Elder Henry B. Eyring

I am grateful to be with you on this day when graduates, families, and faculty are honored.  You have my admiration and my thanks.

My message is one of hope in a rapidly changing world.  I hear frequently these words, spoken with concern: "Nothing will be the way it was."  It is easy to overestimate how rapidly and completely things are changing.  But one thing is clear: what you have learned to date won't be sufficient for the future.  Your hope and mine is that you have learned how to learn.  That gift will turn out to be priceless.

The very nature of this university gives me confidence that you have learned how to learn.  All we do here is founded in the restored Gospel of Jesus Christ.  There is in it what might appear as a paradox: God is an unchangeable God yet His Church is continually changing.  Well, it is not a paradox.  It is perfectly logical.  The principles by which God works are eternal.  And God reveals to His servants and to His disciples how to apply those principles to fit changing conditions.

So, you have been taught to look for principles which will endure no matter what the conditions and also to plead for the Spirit to help you know how to apply them.

For instance, your teachers in religion classes have taught you this principle: "wickedness never was happiness."1  That has always been true and always will be.  And you have found the need to plead for the Holy Ghost to help you apply that principle in a world which has turned things upside down, branding wickedness as happiness and trying to convince you that misery is best treated medically rather than by repentance.  It never was easy to apply that principle.  But you have been taught that it is true and how to get the help you will need to apply it in a shifting world.

You have had encouragement to learn how to find and apply lasting principles from all of your teachers.  My teachers did that for me.  Long ago I was taught in physics class the laws of motion.   You remember: To every force there is an equal and opposite reaction.  It was true when Newton proposed his third law of motion, it was still true after much of the rest of what I learned in physics was replaced, and it will be true as long as the world stands.  And those teachers gave me more opportunity than I wanted to learn how to apply the laws of motion.   The problems I was assigned to work seem to come back whenever I ride an elevator.  I still remember struggling to solve problems about elevators in motion.  It wasn't fun, but it taught me that you only really learn a principle by using it, over and over again.

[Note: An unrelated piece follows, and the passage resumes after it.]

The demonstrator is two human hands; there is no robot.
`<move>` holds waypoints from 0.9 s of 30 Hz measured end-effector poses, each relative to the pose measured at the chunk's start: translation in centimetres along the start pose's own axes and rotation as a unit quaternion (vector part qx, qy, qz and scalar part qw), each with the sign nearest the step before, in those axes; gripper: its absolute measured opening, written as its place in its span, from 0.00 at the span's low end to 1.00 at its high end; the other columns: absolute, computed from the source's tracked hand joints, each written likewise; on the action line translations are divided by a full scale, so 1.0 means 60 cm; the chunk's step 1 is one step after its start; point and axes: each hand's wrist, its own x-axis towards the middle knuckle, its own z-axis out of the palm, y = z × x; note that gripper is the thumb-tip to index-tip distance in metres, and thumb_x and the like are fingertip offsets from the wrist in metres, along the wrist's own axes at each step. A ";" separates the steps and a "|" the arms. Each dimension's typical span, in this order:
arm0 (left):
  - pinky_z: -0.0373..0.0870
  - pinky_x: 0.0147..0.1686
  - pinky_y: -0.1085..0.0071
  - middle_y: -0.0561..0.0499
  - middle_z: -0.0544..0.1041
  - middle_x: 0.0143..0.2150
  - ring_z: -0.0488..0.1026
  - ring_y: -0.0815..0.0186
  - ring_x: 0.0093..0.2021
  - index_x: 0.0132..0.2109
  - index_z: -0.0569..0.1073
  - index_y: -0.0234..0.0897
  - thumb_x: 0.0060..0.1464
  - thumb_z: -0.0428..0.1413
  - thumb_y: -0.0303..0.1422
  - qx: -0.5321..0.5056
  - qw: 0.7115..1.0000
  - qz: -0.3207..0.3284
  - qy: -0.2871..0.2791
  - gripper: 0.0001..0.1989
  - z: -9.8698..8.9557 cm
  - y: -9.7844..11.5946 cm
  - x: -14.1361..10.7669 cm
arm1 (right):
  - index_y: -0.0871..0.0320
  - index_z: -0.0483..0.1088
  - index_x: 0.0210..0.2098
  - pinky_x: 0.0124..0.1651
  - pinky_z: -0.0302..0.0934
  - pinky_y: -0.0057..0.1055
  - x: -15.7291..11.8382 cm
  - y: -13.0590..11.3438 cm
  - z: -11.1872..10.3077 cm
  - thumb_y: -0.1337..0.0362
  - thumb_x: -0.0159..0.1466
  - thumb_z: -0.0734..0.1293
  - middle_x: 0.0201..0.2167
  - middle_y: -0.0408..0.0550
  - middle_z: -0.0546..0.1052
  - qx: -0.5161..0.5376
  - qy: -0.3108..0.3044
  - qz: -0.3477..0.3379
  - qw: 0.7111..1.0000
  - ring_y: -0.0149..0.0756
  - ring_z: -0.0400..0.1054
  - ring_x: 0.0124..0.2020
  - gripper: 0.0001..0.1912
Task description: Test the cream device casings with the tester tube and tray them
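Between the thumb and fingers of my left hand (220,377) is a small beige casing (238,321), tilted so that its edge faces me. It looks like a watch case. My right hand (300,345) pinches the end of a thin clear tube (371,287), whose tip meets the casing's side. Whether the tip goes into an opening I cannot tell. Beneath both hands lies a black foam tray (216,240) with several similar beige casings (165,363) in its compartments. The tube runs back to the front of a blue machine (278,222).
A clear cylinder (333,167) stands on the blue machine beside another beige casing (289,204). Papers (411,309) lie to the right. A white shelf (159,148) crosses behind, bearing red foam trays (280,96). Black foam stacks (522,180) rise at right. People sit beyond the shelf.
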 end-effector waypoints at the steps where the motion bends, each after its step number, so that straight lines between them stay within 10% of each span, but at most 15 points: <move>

Your political science teacher might have helped you discover this principle: power corrupts, and absolute power corrupts absolutely.  That's a principle to ponder when you are in a position of power someday.

Some of you may go on to be trained in professions.  I've asked some great teachers if there are principles you must learn to serve well in a changing world.  One law professor told me that you should understand the principle of due process.  He said that it means there is a proper way to do things.  You will apply that principle differently in the English legal tradition than you will in other legal systems. But the understanding of due process and the ability to apply it will serve you wherever you may practice law.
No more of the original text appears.